> [WORK ORDER]: Transcribe the listing below in full, exactly, with no images.

> [SUPPLIED INFORMATION]:
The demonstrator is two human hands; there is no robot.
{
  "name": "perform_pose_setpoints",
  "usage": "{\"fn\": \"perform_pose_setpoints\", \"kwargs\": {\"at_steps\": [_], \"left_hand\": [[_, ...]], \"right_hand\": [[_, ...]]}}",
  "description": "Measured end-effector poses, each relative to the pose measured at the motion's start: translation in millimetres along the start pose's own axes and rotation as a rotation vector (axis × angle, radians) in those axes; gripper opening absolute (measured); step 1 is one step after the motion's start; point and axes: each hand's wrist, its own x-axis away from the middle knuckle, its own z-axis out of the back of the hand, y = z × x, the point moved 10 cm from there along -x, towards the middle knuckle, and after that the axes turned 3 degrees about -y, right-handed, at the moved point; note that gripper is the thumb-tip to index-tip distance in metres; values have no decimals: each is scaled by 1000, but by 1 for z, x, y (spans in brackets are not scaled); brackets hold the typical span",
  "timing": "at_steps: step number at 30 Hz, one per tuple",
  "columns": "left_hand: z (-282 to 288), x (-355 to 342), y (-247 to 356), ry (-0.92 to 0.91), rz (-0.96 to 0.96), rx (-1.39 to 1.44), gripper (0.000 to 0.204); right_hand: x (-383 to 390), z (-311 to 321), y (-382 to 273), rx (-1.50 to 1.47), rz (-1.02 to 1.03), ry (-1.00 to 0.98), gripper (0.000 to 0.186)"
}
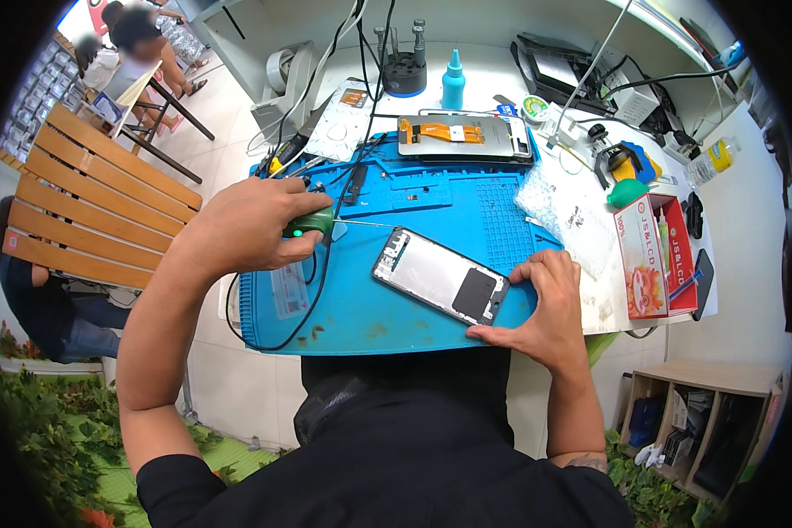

> [TASK RESULT]:
The demonstrator is two human hands; there is no robot.
{
  "name": "perform_pose_setpoints",
  "usage": "{\"fn\": \"perform_pose_setpoints\", \"kwargs\": {\"at_steps\": [_], \"left_hand\": [[_, ...]], \"right_hand\": [[_, ...]]}}",
  "description": "Measured end-effector poses, each relative to the pose measured at the motion's start: translation in millimetres along the start pose's own axes and rotation as a rotation vector (axis × angle, radians) in those axes; gripper opening absolute (measured); step 1 is one step after the motion's start; point and axes: each hand's wrist, its own x-axis away from the middle knuckle, its own z-axis out of the back of the hand, y = z × x, the point moved 10 cm from there along -x, towards the middle knuckle, and after that the axes turned 3 degrees about -y, right-handed, at the moved point; note that gripper is the thumb-tip to index-tip distance in metres; values have no decimals: each is scaled by 1000, but by 1 for z, x, y (spans in brackets are not scaled); brackets hold the typical span",
  "timing": "at_steps: step number at 30 Hz, one per tuple",
  "columns": "left_hand: z (-282 to 288), x (-355 to 342), y (-247 to 356), ry (-0.92 to 0.91), rz (-0.96 to 0.96), rx (-1.39 to 1.44), gripper (0.000 to 0.204); right_hand: x (-383 to 390), z (-311 to 321), y (-382 to 273), rx (-1.50 to 1.47), rz (-1.02 to 1.03), ry (-1.00 to 0.98), gripper (0.000 to 0.186)"
}

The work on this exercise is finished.